While Scotiabank's Privacy Code does acknowledge the fact that senior
management of each Scotiabank Group Member is accountable for the data
that is collected, and that a person or persons who is responsible for
the overall privacy protection and compliance of the collected
information will be identified to the customer (Principle 1), it does
not explicitly provide the identity of this purpose in this document.
This information is, however, provided in the Privacy Brochure under
"The Need for Security" as the Secretary of the Privacy Committee,
along with a mailing address.
The purposes for
which the
information is collected is provided under Principle 2 - Identifying
the Purposes for Collecting Personal Information. It states that the
information collected is limited to the following purposes:
- To understand the customer's needs.
- To analyze the suitability of products or services for the
customer.
- To determine the customer's eligibility
for products and services.
- To set up, manage and
offer products and services that meet the customer's needs.

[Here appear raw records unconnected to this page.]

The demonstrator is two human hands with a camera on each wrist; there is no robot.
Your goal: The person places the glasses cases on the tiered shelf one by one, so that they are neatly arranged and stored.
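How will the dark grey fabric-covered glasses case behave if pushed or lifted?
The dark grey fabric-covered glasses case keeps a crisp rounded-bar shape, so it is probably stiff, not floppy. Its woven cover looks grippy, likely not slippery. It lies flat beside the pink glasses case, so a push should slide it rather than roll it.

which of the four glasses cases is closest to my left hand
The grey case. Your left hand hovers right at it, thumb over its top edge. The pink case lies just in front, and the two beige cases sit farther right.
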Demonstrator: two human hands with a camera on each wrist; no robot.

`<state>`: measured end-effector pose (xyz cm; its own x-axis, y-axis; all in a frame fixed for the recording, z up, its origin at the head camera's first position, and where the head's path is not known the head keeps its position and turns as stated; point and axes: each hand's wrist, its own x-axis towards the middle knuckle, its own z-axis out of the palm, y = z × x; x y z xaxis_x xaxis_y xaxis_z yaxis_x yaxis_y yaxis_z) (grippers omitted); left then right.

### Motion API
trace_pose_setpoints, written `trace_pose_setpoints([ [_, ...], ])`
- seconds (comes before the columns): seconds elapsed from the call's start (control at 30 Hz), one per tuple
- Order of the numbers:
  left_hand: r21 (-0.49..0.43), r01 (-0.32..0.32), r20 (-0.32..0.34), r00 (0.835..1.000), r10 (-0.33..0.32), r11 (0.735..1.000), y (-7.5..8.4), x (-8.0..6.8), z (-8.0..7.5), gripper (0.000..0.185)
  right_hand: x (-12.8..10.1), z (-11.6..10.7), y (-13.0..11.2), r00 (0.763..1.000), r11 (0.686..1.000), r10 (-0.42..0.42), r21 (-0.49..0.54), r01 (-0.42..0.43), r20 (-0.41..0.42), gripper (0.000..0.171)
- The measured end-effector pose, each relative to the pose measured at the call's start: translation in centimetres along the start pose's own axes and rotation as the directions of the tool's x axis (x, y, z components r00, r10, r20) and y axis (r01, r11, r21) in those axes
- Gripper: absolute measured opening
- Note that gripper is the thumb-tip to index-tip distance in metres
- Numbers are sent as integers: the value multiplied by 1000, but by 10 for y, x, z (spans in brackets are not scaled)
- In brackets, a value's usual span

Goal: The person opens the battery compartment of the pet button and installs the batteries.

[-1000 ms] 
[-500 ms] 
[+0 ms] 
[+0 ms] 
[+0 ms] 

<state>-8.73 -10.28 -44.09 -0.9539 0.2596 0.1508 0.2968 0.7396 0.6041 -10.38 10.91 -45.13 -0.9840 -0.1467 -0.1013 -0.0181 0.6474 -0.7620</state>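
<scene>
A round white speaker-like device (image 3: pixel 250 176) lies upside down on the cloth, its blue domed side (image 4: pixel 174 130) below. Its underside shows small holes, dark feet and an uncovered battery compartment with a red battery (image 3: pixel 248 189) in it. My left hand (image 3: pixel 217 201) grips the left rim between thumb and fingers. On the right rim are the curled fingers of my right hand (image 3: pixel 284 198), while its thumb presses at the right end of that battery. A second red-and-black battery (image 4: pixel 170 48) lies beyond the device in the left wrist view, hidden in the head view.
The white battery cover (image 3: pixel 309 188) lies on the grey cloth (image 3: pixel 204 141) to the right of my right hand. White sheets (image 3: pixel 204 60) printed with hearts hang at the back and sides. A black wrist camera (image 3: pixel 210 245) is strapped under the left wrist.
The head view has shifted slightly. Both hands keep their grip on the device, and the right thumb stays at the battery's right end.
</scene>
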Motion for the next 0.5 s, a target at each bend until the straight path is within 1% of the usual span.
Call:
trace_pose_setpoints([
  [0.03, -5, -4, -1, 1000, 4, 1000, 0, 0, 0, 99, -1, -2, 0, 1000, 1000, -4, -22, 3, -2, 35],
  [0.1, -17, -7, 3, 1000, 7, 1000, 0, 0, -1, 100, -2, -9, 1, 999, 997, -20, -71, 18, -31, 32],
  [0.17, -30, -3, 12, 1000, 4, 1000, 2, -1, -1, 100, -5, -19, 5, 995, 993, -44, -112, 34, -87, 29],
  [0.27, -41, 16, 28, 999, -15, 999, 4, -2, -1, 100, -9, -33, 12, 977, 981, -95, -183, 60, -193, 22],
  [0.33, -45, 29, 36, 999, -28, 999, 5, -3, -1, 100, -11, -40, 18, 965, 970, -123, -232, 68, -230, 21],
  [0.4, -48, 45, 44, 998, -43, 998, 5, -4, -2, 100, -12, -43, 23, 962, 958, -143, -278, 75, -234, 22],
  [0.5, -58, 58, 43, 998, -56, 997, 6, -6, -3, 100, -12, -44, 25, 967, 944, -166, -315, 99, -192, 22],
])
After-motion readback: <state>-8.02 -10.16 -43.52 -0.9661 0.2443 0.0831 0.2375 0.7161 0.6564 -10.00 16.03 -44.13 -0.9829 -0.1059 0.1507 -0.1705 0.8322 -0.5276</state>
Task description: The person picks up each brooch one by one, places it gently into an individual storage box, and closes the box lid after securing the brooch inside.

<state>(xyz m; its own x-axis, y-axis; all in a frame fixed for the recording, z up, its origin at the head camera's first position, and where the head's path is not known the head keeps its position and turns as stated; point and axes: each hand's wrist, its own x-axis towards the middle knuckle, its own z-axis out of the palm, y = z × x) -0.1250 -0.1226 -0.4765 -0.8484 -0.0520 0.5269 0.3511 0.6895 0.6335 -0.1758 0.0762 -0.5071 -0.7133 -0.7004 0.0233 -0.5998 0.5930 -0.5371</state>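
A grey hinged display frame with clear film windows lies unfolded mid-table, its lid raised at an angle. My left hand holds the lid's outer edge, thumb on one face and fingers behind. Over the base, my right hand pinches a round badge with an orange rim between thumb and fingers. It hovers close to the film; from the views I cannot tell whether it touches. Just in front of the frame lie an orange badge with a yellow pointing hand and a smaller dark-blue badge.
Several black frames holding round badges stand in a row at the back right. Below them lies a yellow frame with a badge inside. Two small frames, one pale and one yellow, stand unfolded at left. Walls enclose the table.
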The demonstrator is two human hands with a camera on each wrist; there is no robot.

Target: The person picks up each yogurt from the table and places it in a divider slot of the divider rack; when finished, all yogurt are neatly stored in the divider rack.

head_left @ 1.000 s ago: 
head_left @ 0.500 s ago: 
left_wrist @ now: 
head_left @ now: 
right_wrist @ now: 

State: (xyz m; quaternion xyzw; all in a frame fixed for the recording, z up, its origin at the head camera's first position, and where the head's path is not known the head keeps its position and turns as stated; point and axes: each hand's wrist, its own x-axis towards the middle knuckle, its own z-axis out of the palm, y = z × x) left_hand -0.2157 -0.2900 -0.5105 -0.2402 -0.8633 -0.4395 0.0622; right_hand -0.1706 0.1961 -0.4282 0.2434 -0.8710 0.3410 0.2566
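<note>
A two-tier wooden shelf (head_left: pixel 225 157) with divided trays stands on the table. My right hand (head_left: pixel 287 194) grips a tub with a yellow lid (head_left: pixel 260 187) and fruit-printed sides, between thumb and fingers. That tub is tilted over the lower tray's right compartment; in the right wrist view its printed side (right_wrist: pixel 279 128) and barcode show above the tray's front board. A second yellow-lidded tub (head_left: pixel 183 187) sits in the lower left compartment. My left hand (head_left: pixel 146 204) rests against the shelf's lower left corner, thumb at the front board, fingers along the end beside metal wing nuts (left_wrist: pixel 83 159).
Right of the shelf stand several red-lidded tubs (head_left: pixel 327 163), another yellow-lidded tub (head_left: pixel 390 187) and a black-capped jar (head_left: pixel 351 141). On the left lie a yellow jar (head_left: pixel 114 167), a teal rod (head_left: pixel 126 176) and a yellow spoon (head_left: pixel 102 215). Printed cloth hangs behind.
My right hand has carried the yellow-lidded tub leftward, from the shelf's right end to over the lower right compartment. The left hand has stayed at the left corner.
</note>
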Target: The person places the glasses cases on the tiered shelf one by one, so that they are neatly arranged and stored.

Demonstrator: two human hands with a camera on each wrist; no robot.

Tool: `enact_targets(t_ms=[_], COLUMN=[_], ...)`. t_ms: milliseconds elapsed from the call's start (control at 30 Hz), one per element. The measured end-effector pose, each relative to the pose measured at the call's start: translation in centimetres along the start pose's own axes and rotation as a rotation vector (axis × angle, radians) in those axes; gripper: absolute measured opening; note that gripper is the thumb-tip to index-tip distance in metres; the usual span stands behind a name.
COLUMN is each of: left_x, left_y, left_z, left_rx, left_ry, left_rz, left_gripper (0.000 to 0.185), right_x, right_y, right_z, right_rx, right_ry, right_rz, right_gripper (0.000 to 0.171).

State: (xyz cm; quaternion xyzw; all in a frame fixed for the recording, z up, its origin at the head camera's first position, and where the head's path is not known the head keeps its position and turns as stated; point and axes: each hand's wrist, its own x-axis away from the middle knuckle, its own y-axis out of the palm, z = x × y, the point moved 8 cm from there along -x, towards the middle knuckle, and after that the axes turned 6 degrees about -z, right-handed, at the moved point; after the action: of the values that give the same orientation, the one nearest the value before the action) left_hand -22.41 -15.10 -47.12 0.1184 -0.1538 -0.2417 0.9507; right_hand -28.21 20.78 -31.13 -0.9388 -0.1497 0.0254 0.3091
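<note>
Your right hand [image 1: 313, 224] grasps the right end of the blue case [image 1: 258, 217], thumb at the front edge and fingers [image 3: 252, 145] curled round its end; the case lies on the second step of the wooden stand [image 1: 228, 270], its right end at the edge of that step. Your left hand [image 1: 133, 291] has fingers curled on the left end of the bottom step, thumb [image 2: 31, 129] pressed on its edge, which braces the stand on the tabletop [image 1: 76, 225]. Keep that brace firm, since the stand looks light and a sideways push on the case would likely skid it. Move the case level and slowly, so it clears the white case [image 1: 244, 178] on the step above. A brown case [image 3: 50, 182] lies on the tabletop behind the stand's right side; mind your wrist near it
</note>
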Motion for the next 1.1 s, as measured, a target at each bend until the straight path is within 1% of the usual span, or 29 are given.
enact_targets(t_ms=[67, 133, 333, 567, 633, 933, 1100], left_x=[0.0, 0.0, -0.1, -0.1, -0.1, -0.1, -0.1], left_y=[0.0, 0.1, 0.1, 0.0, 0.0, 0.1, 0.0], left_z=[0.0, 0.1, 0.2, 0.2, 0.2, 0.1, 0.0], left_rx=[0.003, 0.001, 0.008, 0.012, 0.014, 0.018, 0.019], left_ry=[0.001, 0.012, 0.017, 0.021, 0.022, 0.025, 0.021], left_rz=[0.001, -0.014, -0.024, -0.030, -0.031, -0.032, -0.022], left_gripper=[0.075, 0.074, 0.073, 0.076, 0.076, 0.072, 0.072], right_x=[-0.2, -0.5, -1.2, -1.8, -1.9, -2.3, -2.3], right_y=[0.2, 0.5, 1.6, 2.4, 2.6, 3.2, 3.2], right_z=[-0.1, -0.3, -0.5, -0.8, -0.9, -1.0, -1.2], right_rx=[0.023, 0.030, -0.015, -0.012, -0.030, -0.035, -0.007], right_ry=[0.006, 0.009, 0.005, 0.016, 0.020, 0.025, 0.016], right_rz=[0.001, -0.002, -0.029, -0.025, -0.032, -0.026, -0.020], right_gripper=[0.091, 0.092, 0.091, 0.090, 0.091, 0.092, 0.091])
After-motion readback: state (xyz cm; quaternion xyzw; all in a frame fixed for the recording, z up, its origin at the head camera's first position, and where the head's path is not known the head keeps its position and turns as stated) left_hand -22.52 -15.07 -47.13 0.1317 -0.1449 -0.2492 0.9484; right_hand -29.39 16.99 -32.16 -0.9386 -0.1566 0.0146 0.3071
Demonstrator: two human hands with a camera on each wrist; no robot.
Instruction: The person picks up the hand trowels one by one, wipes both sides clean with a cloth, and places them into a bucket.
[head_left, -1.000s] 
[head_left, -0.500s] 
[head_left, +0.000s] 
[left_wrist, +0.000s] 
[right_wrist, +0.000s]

- To provide ongoing service.
- To meet
legal and regulatory requirements.
- With regards to
insurance products to investigate and adjudicate insurance
claims.
No
information is provided on the exact nature of the information required
for any of these purposes, though the Privacy Code does state that the
purpose of use of the information will be provided to the customer at
the time the information is collected, and in a manner that the
customer will understand. The Scotiabank Group staff member will be
able to explain the purposes to the customer, who will be able to ask
for information about the uses.
The Privacy Code
also states
that purposes that are not directly obvious will be explained to the
customer at the time of collection of the information. This includes
uses for references, SIN, credit information, medical information,
claims and insurance history, and information regarding accounts among
others.
The Privacy Code further states that the
customer
can access the personal information that the bank holds upon "written
request", and obtain a list of third parties to whom the information
has been disclosed (Principle 9). Policies and procedures are in place
to make this information available to the customer, and these policies
and procedures will be disclosed to the customer when requested. The
information provided to the customer will be as specific as possible in
terms of information on file, to whom the information has been
disclosed and when and how the information was disclosed. This
information will be provided to the customer free or at a cost
commensurate with the effort required to retrieve the information.
As
required by the suggested Working Party condensed layer, the Privacy
Code should provide the name of the company, the purposes of the data
processing, the recipients of the data, the reply mechanism,
possibility of transfer to third parties, possibility to rectify,
access and oppose information held by a company, and the choices
available to the individual. Additionally, information regarding
redress within the company or through the nearest data protection
agency must be provided. As such, throughout the privacy code, the
company is referred to as the Scotiabank Group Member. The definition
of Scotiabank Group Members is provided in the short notice as
"companies engaged in the following services to the public: deposits,
loans and other personal financial services; credit, charge, debit and
payment card services; full-service and discount brokerage services;
mortgage loans; trust and custodial services; insurance services;
investment management and financial planning services; and mutual funds
investment services." Further, as collectors of customer personal
information, these Scotiabank Group Members are the recipients of the
information.
The Privacy Code states that
Scotiabank will be
as specific as possible about where they obtained the information, to
whom the information was disclosed and how and when the information was
disclosed. This information will be obtained from the customer records
and will be presented to the customer in a form that will be easy for
the customer to understand, with explanations of abbreviations and
codes. The Privacy Code, however, does not specify what this form may
be. The reply will be made within a reasonable time, though this time
is not defined. The reply will also be made free to the user or at a
cost commensurate with the effort required to obtain the information.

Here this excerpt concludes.